When I get up, I take a shower and brush my teeth like always but after I dry my hair and reach back to pull my long locks back into a ponytail, I realize that my hair's not there anymore. Damn, I miss my elongated tresses. With the only feature I was actually proud of gone, I can't help but feel a tiny bit nostalgic. Oh well. It'll grow back sooner or later. And anyway, this change makes it easier to distinguish me from Kikyo which is always a good thing.

Don't know who Kikyo is? Let me explain.

She's a freshman, like me, who everyone adores because she's athletic, rich, and delicate. At least, that's how she appears. Only a handful of people know how devilish and sadistic she really is. You see, my dear friends, the most evil people in the world are the ones that pretend to be all nice and sweet, but are mean and cold to you. And even if you try to convince others that she's not actually as perfect as she seems, no one will believe you except for your best friends. That means there's no point hating her in public because too many people love her.

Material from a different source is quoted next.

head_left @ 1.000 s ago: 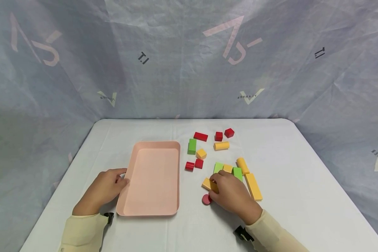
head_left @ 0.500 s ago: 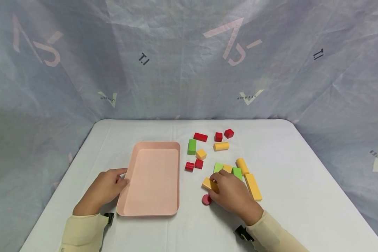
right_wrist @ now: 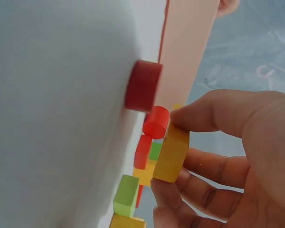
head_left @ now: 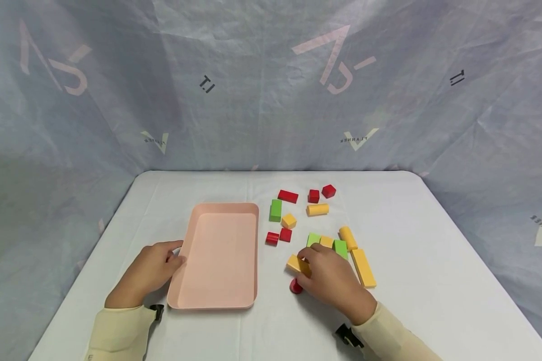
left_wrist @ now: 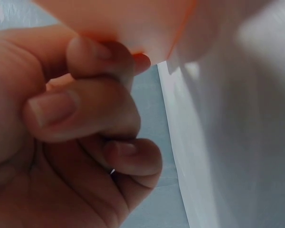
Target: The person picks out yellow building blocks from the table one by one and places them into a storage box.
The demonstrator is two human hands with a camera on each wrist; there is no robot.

So basically, Kikyo is a two-faced itchy bee… if you know what I mean. Trust me- you do not want to be an enemy of this girl, but then again, it's better than being a part of her clique.

Anyways, back to my morning:

I quickly brush through my hair and after dressing into my uniform, I waltz down the stairs (because it's cooler than walking, of course) and after grabbing a blueberry muffin, I jog out the door.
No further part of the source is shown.